Um dos motivos a cativá-lo foi “o fato de que a inovação em Brecht se concentra no eixo da pragmática, ou seja, na relação do signo com seu contexto e uso”. O tradutor aponta ainda sua singularidade: “É um poeta que não está sob a égide de Apolo nem de Dionísio, mas de Hermes: o ‘trickster’ do panteão grego, divindade criadora tanto da lira quanto da escrita; protetora dos poetas e pensadores, dos diplomatas e tradutores, dos comerciantes e ladrões”.

O escritor e dramaturgo alemão Bertolt Brecht - Reprodução

Inédito até 2017, “WB”, de 1941, é traduzido por Vallias: “Mesmo a mudança das/ estações do ano/ rememorada a tempo/ deveria tê-lo/ detido”.

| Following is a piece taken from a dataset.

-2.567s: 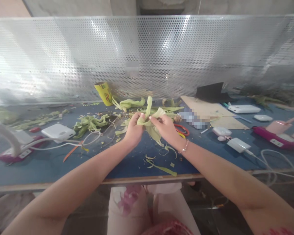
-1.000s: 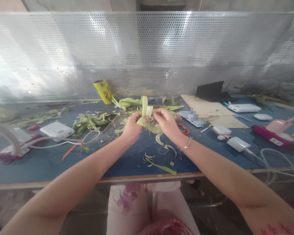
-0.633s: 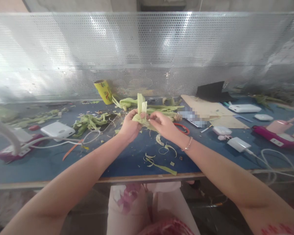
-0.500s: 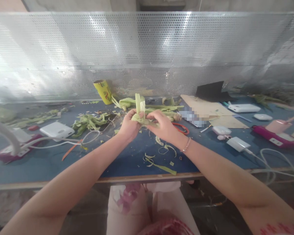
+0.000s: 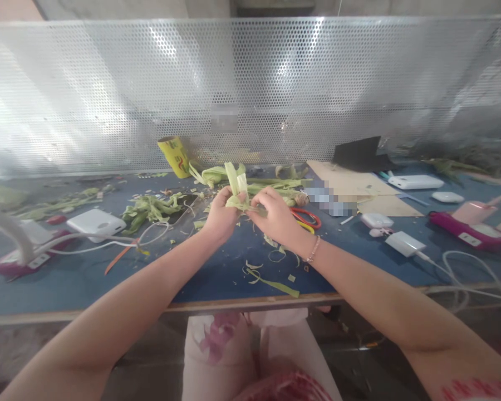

Segundo o tradutor-designer, Brecht “inventou o fotoepigrama no livro ‘ABC da Guerra’ (1955), editando recortes de jornal com poemas”. É um método afinado ao atlas de Aby Warburg e aos cinejornais de Dziga Vertov. Num achado da diagramação deste “Brecht: Poesia”, a foto da mina de ouro cava entre as “Elegias Hollywoodianas”, compostas pelo “pobre Brecht” quando criava com Fritz Lang o argumento de “Os Carrascos Também Morrem” (1943).

Em “O Desprezo” dirigido por Godard em 1963, Lang recita uma delas para Brigitte Bardot: “Toda manhã, para ganhar meu pão”. No papel de si mesmo, é o diretor humanista que filma “Odisseia” para o bruto produtor Jack Palance. Este, ao ouvir a palavra cultura, saca o talão de cheque —não o revólver, como Goebbels, que ofereceu a Lang o comando do cinema alemão e fez o diretor fugir do país em 1933.

Para Vallias, traduzir e ler Brecht hoje é “debruçar-se sobre as estratégias de reprocessamento do grande acervo das linguagens e pensar a criação como intervenção transformadora no presente”. O tradutor-poeta cita: “A verdade só pode ser difundida com astúcia”. E avalia: “Vamos precisar aprender muito com Brecht para sobrevivermos na era do capitalismo de vigilância”.

Pela propriedade poética e política, este livro é um manual de sobrevivência para a sanidade sensível e pensante em tempos obscurantistas. 

Atual, Brecht aposta: “A injustiça avança hoje a passos firmes [...] / Assim como está, não vai ficar”.
Vallias repara que “Brecht e seus personagens só fumavam charutos Brasil”, que vinham de Irará, na Bahia, onde nasceu Tom Zé, “o mais brechtiano dos tropicalistas”.

Em “Bargan Deixa pra Lá – Uma História de Filibusteiros” (1921), conto com ousado lance homoerótico entre piratas, ele anota: “Tão desgraçadamente abrupto que Deus desviou a sua face para longe, a fim de ver a colheita no Brasil”. Então Brecht volta o rosto para a terra devastada, em réplica ao desafio do poema “Mau Tempo para a Poesia” (1939), e nos lembra: charutos não se tragam.